## Input data
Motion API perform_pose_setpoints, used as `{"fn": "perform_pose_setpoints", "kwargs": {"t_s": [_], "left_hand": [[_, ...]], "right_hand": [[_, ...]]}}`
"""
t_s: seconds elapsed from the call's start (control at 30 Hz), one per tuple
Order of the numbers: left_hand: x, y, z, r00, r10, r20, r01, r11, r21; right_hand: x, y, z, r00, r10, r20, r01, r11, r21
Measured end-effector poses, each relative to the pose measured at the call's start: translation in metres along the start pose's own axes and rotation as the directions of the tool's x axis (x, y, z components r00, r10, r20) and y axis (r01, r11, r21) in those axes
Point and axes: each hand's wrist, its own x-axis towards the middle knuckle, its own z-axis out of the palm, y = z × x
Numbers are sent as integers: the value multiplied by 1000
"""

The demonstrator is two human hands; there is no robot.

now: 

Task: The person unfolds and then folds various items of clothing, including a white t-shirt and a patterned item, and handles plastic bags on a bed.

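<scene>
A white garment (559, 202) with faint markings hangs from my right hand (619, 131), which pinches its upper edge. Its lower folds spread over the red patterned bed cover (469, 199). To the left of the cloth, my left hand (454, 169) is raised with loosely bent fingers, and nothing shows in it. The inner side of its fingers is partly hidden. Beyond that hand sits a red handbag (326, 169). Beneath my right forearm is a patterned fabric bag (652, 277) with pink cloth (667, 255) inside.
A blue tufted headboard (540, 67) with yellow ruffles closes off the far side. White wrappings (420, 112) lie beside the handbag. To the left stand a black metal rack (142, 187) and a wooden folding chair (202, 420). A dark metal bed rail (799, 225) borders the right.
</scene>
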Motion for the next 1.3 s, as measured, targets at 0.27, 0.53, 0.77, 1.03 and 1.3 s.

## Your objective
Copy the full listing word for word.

## Task output
Motion API perform_pose_setpoints, used as `{"fn": "perform_pose_setpoints", "kwargs": {"t_s": [_], "left_hand": [[_, ...]], "right_hand": [[_, ...]]}}`
"""
t_s: seconds elapsed from the call's start (control at 30 Hz), one per tuple
Order of the numbers: left_hand: x, y, z, r00, r10, r20, r01, r11, r21; right_hand: x, y, z, r00, r10, r20, r01, r11, r21
Measured end-effector poses, each relative to the pose measured at the call's start: translation in metres along the start pose's own axes and rotation as the directions of the tool's x axis (x, y, z components r00, r10, r20) and y axis (r01, r11, r21) in those axes
Point and axes: each hand's wrist, its own x-axis towards the middle knuckle, its own z-axis out of the palm, y = z × x
Numbers are sent as integers: the value multiplied by 1000
"""

The demonstrator is two human hands; there is no robot.

now: 

Task: The person unfolds and then folds various items of clothing, including a white t-shirt and a patterned item, and handles plastic bags on a bed.

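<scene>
A white garment (559, 202) with faint markings hangs from my right hand (619, 131), which pinches its upper edge. Its lower folds spread over the red patterned bed cover (469, 199). To the left of the cloth, my left hand (454, 169) is raised with loosely bent fingers, and nothing shows in it. The inner side of its fingers is partly hidden. Beyond that hand sits a red handbag (326, 169). Beneath my right forearm is a patterned fabric bag (652, 277) with pink cloth (667, 255) inside.
A blue tufted headboard (540, 67) with yellow ruffles closes off the far side. White wrappings (420, 112) lie beside the handbag. To the left stand a black metal rack (142, 187) and a wooden folding chair (202, 420). A dark metal bed rail (799, 225) borders the right.
</scene>
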Motion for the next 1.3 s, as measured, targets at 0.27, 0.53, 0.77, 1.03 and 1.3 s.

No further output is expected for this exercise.